DATA FOR PROCESSING START
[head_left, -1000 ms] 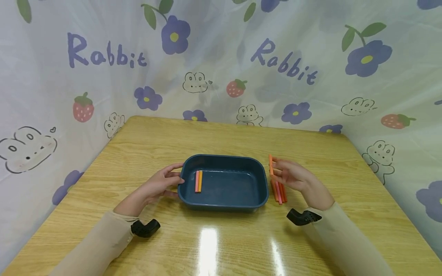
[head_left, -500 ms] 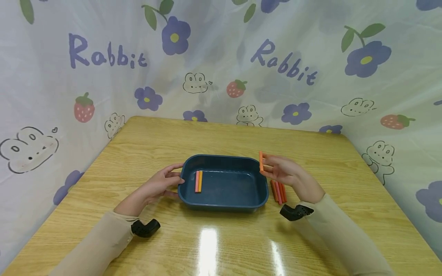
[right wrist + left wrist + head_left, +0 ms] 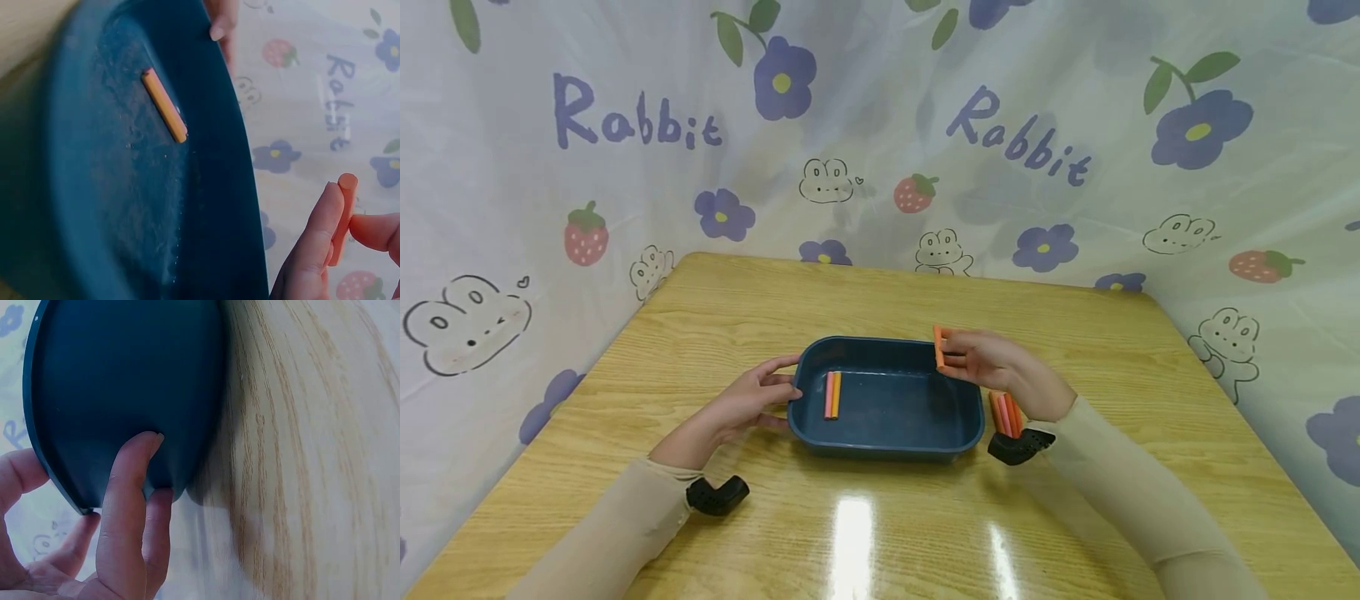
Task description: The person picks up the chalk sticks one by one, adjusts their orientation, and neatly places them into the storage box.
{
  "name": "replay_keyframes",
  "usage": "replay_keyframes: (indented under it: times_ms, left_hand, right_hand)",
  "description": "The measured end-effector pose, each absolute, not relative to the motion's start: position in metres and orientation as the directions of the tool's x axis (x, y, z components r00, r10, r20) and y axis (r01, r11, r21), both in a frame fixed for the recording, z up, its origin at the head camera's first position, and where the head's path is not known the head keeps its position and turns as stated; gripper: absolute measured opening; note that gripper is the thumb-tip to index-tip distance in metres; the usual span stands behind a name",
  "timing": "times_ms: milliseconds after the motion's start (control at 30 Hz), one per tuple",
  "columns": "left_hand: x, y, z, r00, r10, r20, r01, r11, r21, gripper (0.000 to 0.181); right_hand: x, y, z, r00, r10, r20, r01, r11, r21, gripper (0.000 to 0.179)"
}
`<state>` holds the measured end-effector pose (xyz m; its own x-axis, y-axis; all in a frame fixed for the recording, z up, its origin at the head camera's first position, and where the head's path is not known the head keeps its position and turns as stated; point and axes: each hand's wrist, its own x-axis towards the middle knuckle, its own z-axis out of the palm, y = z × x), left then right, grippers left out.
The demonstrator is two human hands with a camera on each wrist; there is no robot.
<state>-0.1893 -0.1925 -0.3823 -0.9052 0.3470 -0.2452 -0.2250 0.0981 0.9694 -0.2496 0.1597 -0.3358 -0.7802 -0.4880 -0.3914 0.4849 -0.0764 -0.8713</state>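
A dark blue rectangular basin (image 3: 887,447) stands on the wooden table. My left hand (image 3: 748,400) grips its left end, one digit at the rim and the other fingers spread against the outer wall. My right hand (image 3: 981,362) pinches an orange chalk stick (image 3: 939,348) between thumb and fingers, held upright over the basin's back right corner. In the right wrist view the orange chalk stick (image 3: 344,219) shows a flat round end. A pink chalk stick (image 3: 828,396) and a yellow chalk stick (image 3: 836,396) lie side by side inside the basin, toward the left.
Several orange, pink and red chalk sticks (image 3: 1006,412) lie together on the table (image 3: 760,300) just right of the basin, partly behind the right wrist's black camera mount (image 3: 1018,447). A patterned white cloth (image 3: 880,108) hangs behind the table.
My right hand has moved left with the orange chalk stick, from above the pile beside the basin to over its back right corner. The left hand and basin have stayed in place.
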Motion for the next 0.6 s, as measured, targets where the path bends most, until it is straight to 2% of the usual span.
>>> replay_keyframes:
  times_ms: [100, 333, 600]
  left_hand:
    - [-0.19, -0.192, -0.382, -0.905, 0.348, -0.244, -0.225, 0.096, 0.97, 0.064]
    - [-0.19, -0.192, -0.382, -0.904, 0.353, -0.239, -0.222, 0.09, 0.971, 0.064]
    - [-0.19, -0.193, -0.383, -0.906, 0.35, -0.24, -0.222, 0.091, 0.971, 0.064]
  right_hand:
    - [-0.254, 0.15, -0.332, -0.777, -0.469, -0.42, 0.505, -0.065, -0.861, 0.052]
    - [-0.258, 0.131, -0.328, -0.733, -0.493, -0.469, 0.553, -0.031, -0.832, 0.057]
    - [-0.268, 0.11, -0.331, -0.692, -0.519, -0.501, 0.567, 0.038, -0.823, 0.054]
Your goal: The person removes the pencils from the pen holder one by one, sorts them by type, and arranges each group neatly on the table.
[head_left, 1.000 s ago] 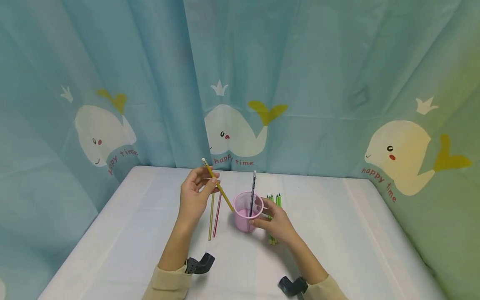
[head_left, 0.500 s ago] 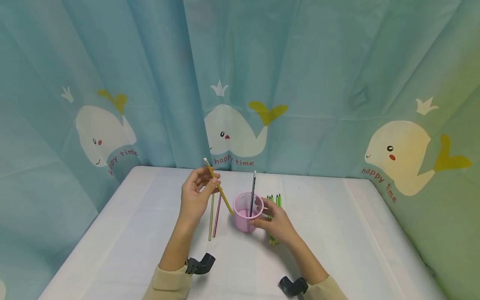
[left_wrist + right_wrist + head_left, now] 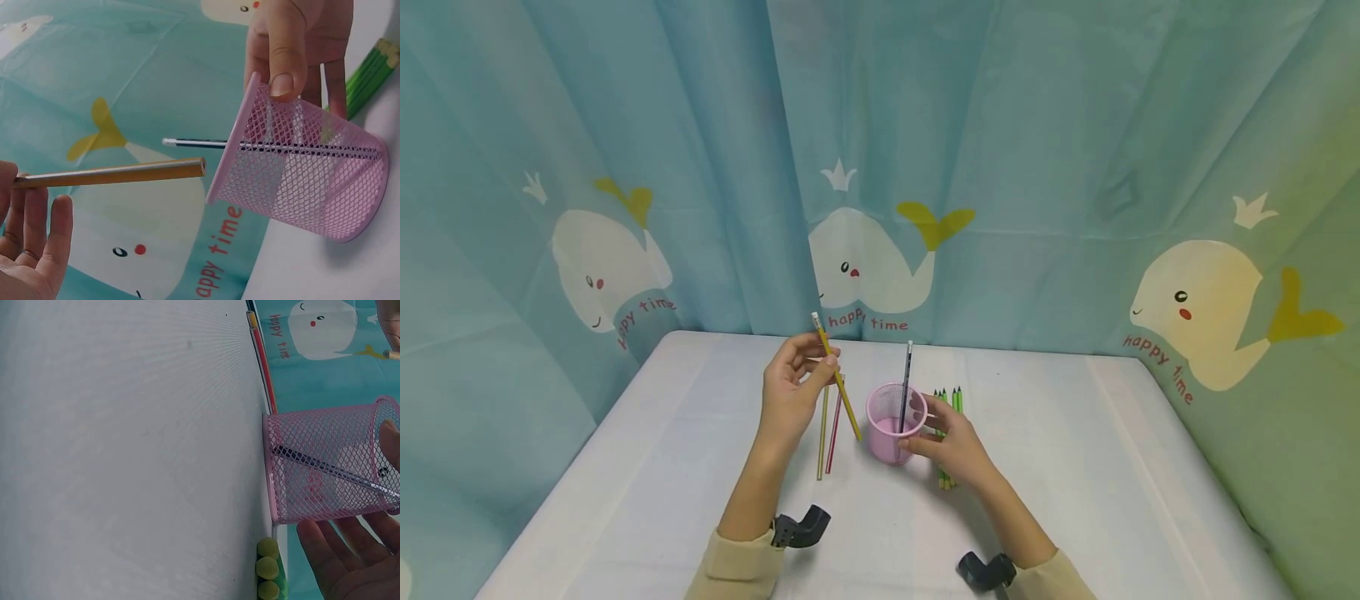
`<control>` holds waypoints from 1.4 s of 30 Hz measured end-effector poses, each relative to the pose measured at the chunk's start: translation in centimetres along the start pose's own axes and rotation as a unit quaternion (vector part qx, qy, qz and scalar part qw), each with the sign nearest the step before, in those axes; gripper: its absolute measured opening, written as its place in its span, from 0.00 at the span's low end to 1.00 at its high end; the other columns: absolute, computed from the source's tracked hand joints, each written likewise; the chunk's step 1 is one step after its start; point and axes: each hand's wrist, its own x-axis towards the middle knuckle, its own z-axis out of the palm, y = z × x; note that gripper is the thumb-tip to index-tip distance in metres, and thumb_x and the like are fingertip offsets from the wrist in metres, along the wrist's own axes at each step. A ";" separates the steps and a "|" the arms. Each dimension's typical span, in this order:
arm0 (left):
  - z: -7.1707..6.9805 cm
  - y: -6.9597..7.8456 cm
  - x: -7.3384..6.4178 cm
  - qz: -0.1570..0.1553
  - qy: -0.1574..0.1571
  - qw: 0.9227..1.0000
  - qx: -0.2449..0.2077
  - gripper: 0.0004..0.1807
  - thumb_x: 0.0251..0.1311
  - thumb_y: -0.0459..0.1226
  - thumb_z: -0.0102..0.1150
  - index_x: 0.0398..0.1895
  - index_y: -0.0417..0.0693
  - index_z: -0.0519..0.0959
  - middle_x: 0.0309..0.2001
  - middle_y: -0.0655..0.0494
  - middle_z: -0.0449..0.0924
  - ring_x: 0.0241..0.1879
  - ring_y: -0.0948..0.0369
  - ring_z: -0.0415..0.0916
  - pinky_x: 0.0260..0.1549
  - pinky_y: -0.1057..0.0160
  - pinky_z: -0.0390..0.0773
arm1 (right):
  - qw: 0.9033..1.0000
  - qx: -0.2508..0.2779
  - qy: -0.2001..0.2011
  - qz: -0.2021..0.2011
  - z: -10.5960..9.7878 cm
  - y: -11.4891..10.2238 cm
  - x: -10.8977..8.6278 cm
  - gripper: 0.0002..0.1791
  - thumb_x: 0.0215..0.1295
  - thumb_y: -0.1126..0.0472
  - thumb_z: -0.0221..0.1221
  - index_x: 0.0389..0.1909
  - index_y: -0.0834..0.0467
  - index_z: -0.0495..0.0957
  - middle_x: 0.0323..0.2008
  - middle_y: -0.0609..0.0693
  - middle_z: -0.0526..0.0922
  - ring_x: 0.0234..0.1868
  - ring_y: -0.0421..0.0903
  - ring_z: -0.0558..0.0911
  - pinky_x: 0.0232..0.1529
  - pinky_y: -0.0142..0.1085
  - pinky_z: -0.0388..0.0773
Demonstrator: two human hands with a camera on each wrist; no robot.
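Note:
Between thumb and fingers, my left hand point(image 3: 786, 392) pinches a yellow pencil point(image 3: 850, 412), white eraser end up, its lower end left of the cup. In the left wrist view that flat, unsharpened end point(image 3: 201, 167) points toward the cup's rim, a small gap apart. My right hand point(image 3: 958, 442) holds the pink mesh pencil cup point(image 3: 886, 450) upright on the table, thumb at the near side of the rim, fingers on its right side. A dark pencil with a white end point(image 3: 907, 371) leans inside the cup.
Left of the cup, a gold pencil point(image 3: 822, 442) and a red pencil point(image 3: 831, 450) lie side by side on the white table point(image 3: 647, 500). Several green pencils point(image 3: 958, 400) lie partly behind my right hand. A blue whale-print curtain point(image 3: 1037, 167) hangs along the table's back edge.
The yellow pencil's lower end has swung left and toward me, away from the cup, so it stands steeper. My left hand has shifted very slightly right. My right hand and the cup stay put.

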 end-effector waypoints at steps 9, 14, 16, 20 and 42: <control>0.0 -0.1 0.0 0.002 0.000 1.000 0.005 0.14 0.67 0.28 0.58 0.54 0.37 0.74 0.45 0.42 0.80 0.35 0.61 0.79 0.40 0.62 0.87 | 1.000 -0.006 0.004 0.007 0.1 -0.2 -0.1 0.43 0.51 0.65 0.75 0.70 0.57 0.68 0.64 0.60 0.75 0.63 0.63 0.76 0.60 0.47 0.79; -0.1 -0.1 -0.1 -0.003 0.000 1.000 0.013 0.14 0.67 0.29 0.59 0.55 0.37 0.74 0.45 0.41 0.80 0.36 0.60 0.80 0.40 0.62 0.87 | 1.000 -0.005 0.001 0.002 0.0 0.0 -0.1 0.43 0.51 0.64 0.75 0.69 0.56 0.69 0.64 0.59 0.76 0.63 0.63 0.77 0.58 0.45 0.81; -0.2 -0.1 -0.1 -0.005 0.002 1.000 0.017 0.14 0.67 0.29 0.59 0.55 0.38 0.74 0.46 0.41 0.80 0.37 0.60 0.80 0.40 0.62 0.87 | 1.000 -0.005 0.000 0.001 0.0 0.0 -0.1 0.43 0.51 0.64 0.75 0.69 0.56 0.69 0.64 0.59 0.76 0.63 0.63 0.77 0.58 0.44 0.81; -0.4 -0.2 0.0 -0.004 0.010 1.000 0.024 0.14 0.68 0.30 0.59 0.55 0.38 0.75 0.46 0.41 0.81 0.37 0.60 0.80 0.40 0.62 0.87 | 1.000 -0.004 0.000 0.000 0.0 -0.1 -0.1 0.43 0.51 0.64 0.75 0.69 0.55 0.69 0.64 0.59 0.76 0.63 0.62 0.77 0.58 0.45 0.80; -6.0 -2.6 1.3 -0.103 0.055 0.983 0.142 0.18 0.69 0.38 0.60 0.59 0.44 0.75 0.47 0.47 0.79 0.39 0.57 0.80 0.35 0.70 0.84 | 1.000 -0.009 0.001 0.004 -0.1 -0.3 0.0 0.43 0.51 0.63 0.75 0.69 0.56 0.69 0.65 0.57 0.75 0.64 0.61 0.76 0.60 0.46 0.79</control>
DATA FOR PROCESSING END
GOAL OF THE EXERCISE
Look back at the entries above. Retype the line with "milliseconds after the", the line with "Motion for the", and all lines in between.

RESULT
  "timing": "times_ms: milliseconds after the motion's start (control at 30 Hz), one per tuple",
  "columns": "left_hand: x, y, z, r00, r10, r20, r01, r11, r21, gripper (0.000 to 0.181); right_hand: x, y, z, r00, r10, r20, r01, r11, r21, gripper (0.000 to 0.179)"
}
`<state>` holds the measured end-effector pose (xyz m; its own x-axis, y-axis; all in a frame fixed for the recording, z up, its origin at the head camera's first position, and where the head's path is not known the head keeps its position and turns as stated; point and axes: each hand's wrist, its own x-axis towards the middle knuckle, its own z-axis out of the palm, y = z × x), left then right, grippers left out.
The demonstrator is two human hands with a camera on each wrist; there is no robot.
<state>-0.1893 -0.1925 -0.3823 -0.9052 0.3470 -0.2452 -0.2250 0.0981 0.9694 -0.2496 0.1597 -0.3358 -0.7802 -0.4880 -0.3914 0.4849 -0.0764 -0.8713</state>
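A dark blue rectangular basin (image 3: 887,447) stands on the wooden table. My left hand (image 3: 748,400) grips its left end, one digit at the rim and the other fingers spread against the outer wall. My right hand (image 3: 981,362) pinches an orange chalk stick (image 3: 939,348) between thumb and fingers, held upright over the basin's back right corner. In the right wrist view the orange chalk stick (image 3: 344,219) shows a flat round end. A pink chalk stick (image 3: 828,396) and a yellow chalk stick (image 3: 836,396) lie side by side inside the basin, toward the left.
Several orange, pink and red chalk sticks (image 3: 1006,412) lie together on the table (image 3: 760,300) just right of the basin, partly behind the right wrist's black camera mount (image 3: 1018,447). A patterned white cloth (image 3: 880,108) hangs behind the table.
My right hand has moved left with the orange chalk stick, from above the pile beside the basin to over its back right corner. The left hand and basin have stayed in place.
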Motion for the next 0.6 s, as measured, targets where the path bends most, until it is straight to 2% of the usual span.

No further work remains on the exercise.